◆ **ABOUT THIS TASK**
Write out the listing below exactly, beginning at its first line and ending with the line that contains "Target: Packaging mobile".

----- PROVIDED DATA

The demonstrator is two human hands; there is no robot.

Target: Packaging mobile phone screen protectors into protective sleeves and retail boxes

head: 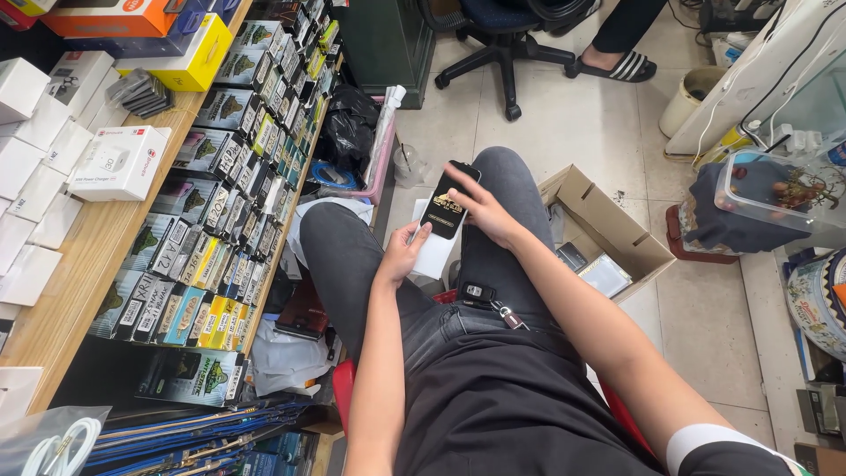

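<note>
Both hands (445, 231) hold one black packet (448, 202).

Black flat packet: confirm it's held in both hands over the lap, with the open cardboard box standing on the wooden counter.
One detail is wrong. The open cardboard box stands on the tiled floor beside the person's right leg, not on the counter. The head view shows this. The black flat packet is indeed held between left hand and right hand over the lap.

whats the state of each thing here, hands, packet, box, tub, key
left hand: gripping the white packets
right hand: holding the black packet
black packet: flat, sealed as far as can be seen, held above the lap
white packets: under the black one
cardboard box: open, on the floor
clear plastic tub: no lid visible
car key: clipped at the waistband
</note>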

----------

◆ **SOLUTION**
The demonstrator is two human hands; there is no robot.

Target: Packaging mobile phone screen protectors into protective sleeves and retail boxes

No more output will be produced for this exercise.